Do you have some ideas about what’s wrong? Let’s take a look. First off, none of the Mallards will migrate. The first thing that happens in the Mallard constructor is a call to the Duck constructor, to set up the base class. This, in turn, calls InitializeMigratoryRoute(). However, since the Mallard object isn’t created yet, it would be unsafe to call the overridden version (which might depend on some member variables in the Mallard object itself that haven’t been constructed yet). The constructor therefore calls Duck::InitializeMigratoryRoute() instead of Mallard‘s version. It doesn’t matter that InitializeMigratoryRoute() is a virtual function that was overridden in the Mallard class; if you construct the base class before constructing the derived class (which is how derived classes are constructed in C++), calling the derived version may rely on data that isn’t created yet, and so the only safe thing to do is to call the implementation in the base class.

This leads to very nefarious bugs: any pure Ducks you create will function perfectly well, and the Mallard code is written correctly, yet it has the wrong behavior. In other words, the correctly implemented code has the wrong behavior while the incorrect code has the right behavior, and consequently it’s really hard to find this kind of bug.

Incidentally, Java does this the other way around— Mallard::InitializeMigratoryRoute() would be called in the constructor, even though it may very well use data whose value hasn’t been initialized (which is to say, the variables have automatically been set to 0/null/false/etc by the virtual machine, but their intended values haven’t been stored because the code in Mallard‘s constructor hasn’t run yet). I’m not convinced Java’s way of doing things is any better than C++’s way; they both can have unexpected surprises if you’re not on guard. Perhaps we should get in the habit of having initializers that are separate from the constructors, to avoid this issue entirely. Edit: if you use initializers, you can’t have const variables. Getting this whole issue right is a tricky, subtle problem.

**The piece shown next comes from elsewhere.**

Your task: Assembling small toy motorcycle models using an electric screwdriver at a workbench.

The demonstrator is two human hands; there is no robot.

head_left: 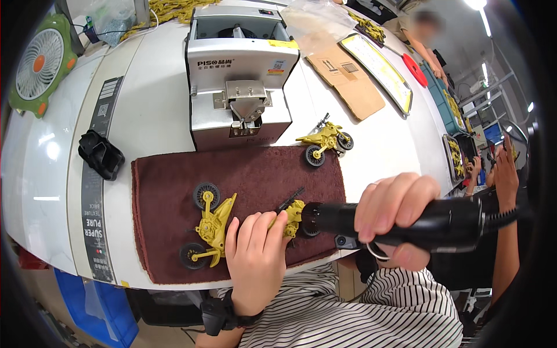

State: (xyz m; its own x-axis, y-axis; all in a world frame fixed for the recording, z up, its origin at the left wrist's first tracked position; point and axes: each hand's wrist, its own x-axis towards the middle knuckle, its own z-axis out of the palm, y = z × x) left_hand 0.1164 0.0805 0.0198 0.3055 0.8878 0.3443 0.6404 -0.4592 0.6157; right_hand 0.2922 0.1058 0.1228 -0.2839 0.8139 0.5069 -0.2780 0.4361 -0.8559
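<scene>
My left hand (pixel 255 255) is closed on a yellow toy motorcycle (pixel 295 216) with black wheels, pressing it down on a brown towel (pixel 168 180). Its lower part is partly hidden behind my fingers. My right hand (pixel 397 214) grips a black electric screwdriver (pixel 336 219), held sideways with its tip end against the right side of that toy. Just left of my left hand, a second toy motorcycle (pixel 213 226) lies on its side on the towel. A third toy motorcycle (pixel 326 140) is at the towel's far right edge.
Behind the towel stands a silver screw-feeding machine (pixel 241 75). A black plastic piece (pixel 100 155) and a green fan (pixel 40 66) are at the left. Flattened cardboard (pixel 348 81) lies at the far right. Another person's arm (pixel 507 232) shows at the right.
</scene>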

So there’s the first thing wrong with that code. Any idea about the second problem? Any C++ programmer worth his or her salt knows about memory leaks. Do you see the memory leak in the above code? It doesn’t matter that there isn’t a new or malloc anywhere to be found; I assure you there’s a memory leak there, just waiting to happen. If you need a hint, take a look at this code:

Duck* temp = new DonaldDuck();
delete temp;

Do you see it? The destructor of Duck is not virtual, which means that when you delete a Duck pointer, you call ~Duck() as the destructor, even if you should be calling ~DonaldDuck(). Consequently, outfit_‘s destructor is never called. If it dynamically allocated its own member variables, that memory will never be deallocated. This can be tricky to notice, since the crux of the problem is that the code you didn’t write and can’t see (Duck‘s destructor) breaks the code you didn’t write and can’t see (the internals of Outfit).

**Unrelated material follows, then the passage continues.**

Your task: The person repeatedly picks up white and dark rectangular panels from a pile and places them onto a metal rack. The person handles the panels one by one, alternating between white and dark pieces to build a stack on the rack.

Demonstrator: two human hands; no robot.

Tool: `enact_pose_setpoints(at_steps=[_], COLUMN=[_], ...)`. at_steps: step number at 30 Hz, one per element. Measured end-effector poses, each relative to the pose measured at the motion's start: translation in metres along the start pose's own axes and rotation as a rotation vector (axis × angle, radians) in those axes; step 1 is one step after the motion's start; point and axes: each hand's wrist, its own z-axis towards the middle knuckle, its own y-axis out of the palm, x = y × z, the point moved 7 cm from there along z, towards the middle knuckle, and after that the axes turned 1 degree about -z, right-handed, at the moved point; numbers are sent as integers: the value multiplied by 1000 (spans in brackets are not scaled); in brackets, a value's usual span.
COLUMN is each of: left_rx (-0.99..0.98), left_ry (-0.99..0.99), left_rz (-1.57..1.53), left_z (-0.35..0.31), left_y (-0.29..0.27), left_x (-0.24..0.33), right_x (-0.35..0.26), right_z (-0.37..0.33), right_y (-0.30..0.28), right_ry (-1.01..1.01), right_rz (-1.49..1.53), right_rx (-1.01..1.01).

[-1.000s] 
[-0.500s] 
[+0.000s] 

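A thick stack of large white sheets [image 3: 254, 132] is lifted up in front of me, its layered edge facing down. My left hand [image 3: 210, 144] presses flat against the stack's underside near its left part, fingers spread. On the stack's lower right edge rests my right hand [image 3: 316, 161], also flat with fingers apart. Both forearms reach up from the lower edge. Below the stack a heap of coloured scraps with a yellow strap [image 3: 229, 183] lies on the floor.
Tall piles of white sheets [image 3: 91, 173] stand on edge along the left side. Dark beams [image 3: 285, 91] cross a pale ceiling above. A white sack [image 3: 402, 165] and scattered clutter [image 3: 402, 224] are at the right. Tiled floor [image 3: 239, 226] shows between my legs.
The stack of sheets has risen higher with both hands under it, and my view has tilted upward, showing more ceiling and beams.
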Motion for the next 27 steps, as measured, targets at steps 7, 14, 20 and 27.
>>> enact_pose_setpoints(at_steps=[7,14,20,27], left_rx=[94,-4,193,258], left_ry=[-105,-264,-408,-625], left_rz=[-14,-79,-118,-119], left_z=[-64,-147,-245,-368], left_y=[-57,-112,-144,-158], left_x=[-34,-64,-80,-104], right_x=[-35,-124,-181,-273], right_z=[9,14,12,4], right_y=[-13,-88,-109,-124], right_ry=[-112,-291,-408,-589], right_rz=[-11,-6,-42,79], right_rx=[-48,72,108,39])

Any class with a virtual function should have a virtual destructor to avoid this issue, and these days g++/GCC even has a -Wnon-virtual-dtor flag that warns you if you have a non-virtual destructor in a class with virtual functions. There is even an argument to be made that all destructors should always be virtual, to proactively avoid this problem whether or not you anticipate subclasses. The only drawback is that it would add a vtable to the classes that don’t have other virtual functions, and it adds an extra layer of indirection when calling the destructor. but unless you’re writing really performance intensive code, the time needed to follow one extra pointer doesn’t seem that onerous. The reason this isn’t considered a good practice is that the benefit gotten is even smaller than the cost incurred—very few classes without virtual functions ever get subclassed. Nevertheless I think it’s interesting to consider this idea, even if we reject it afterwards.

As always in my “C++ is bad” posts, the conclusion here is that even simple things in C++ can have very surprising outcomes, and to really understand what your code is doing requires knowledge of the underlying implementation that the compiler creates. I would much rather use a high-level language where I don’t need to worry about these details. The behavior of your code should be as unsurprising as possible, and I don’t think C++ passes this test.

[1] Sure, a good language shouldn’t need to distinguish between public and private inheritance (inheritance should always be an IsA/public relationship, not a HasA/private relationship, which is really encapsulation), and a good language should also not require the virtual keyword. but I’ll accept those problems as necessary evils of an old language.

Leave a Reply

14 Comments

  1. kitty_tape says:

    The reason this isn’t considered a good practice is that the benefit gotten is even smaller than the cost incurred; very few classes without virtual functions ever get subclassed.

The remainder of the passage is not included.